Prompt: Everything in the listing below needs to be retyped exactly.

Stored data:
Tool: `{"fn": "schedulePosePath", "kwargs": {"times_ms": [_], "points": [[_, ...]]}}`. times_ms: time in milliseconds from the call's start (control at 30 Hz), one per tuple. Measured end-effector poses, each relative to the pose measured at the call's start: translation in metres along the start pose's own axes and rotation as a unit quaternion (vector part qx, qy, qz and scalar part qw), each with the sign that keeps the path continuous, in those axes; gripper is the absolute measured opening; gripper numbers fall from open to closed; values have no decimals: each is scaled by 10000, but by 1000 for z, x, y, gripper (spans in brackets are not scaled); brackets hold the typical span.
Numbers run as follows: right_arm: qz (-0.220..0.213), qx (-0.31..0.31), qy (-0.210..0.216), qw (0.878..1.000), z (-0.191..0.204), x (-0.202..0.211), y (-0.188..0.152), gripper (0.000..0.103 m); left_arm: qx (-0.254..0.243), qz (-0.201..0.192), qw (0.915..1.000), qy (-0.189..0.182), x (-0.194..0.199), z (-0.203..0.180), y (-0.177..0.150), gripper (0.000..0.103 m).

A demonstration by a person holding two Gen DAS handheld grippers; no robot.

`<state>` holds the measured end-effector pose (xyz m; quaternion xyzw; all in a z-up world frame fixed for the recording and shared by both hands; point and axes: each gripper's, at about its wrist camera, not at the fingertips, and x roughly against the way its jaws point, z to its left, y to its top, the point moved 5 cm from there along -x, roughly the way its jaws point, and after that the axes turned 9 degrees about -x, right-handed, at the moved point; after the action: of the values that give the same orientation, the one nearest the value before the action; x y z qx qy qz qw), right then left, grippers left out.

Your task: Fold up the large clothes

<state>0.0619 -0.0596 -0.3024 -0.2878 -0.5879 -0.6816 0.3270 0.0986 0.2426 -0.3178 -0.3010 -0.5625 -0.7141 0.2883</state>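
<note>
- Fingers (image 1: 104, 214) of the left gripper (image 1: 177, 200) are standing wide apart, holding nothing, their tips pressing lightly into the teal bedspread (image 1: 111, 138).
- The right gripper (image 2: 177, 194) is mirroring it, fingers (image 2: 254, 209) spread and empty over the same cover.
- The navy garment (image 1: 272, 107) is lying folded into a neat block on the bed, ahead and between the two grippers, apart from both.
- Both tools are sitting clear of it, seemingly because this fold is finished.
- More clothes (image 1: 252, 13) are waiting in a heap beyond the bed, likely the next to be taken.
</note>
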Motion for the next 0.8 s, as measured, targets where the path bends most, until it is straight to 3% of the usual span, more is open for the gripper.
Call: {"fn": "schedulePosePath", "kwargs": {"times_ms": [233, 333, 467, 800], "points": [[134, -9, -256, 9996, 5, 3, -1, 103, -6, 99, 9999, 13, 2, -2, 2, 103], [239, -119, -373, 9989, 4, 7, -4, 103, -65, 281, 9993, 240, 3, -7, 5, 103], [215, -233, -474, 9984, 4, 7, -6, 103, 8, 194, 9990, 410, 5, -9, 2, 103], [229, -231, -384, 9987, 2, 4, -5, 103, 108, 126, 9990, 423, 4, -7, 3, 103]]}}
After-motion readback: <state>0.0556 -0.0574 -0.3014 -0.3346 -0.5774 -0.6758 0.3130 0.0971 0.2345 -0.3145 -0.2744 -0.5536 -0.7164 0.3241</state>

Output of the task:
Tool: `{"fn": "schedulePosePath", "kwargs": {"times_ms": [_], "points": [[_, ...]]}}`. times_ms: time in milliseconds from the call's start (control at 30 Hz), one per tuple. Measured end-effector poses, each relative to the pose measured at the call's start: translation in metres along the start pose's own axes and rotation as a unit quaternion (vector part qx, qy, qz and scalar part qw), each with the sign that keeps the path continuous, in those axes; gripper is the absolute measured opening; gripper numbers fall from open to closed; values have no decimals: each is scaled by 10000, but by 1000 for z, x, y, gripper (spans in brackets are not scaled); brackets hold the typical span.
Numbers run as follows: right_arm: qz (-0.220..0.213), qx (-0.31..0.31), qy (-0.210..0.216), qw (0.878..1.000), z (-0.191..0.204), x (-0.202..0.211), y (-0.188..0.152), gripper (0.000..0.103 m); left_arm: qx (-0.254..0.243), qz (-0.201..0.192), qw (0.915..1.000), qy (-0.189..0.182), x (-0.194..0.199), z (-0.203..0.180), y (-0.177..0.150), gripper (0.000..0.103 m).

A demonstration by a person holding two Gen DAS handheld grippers; no robot.

`<state>` holds the measured end-effector pose (xyz m; quaternion xyzw; all in a z-up world frame fixed for the recording and shared by both hands; point and axes: each gripper's, at about its wrist camera, not at the fingertips, and x roughly against the way its jaws point, z to its left, y to its top, the point moved 5 cm from there along -x, roughly the way its jaws point, and after that the axes turned 9 degrees about -x, right-handed, at the moved point; after the action: of the values that give the same orientation, the one nearest the value before the action; x y z qx qy qz qw), right then left, grippers left out.

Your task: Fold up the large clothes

<state>0.0619 -0.0596 -0.3024 -0.2878 -0.5879 -0.6816 0.3270 0.0986 0.2426 -0.3178 -0.3010 -0.5625 -0.7141 0.2883</state>
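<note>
- Fingers (image 1: 104, 214) of the left gripper (image 1: 177, 200) are standing wide apart, holding nothing, their tips pressing lightly into the teal bedspread (image 1: 111, 138).
- The right gripper (image 2: 177, 194) is mirroring it, fingers (image 2: 254, 209) spread and empty over the same cover.
- The navy garment (image 1: 272, 107) is lying folded into a neat block on the bed, ahead and between the two grippers, apart from both.
- Both tools are sitting clear of it, seemingly because this fold is finished.
- More clothes (image 1: 252, 13) are waiting in a heap beyond the bed, likely the next to be taken.
</note>
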Motion for the next 0.8 s, as measured, targets where the path bends most, until it is straight to 3% of the usual span, more is open for the gripper.
Call: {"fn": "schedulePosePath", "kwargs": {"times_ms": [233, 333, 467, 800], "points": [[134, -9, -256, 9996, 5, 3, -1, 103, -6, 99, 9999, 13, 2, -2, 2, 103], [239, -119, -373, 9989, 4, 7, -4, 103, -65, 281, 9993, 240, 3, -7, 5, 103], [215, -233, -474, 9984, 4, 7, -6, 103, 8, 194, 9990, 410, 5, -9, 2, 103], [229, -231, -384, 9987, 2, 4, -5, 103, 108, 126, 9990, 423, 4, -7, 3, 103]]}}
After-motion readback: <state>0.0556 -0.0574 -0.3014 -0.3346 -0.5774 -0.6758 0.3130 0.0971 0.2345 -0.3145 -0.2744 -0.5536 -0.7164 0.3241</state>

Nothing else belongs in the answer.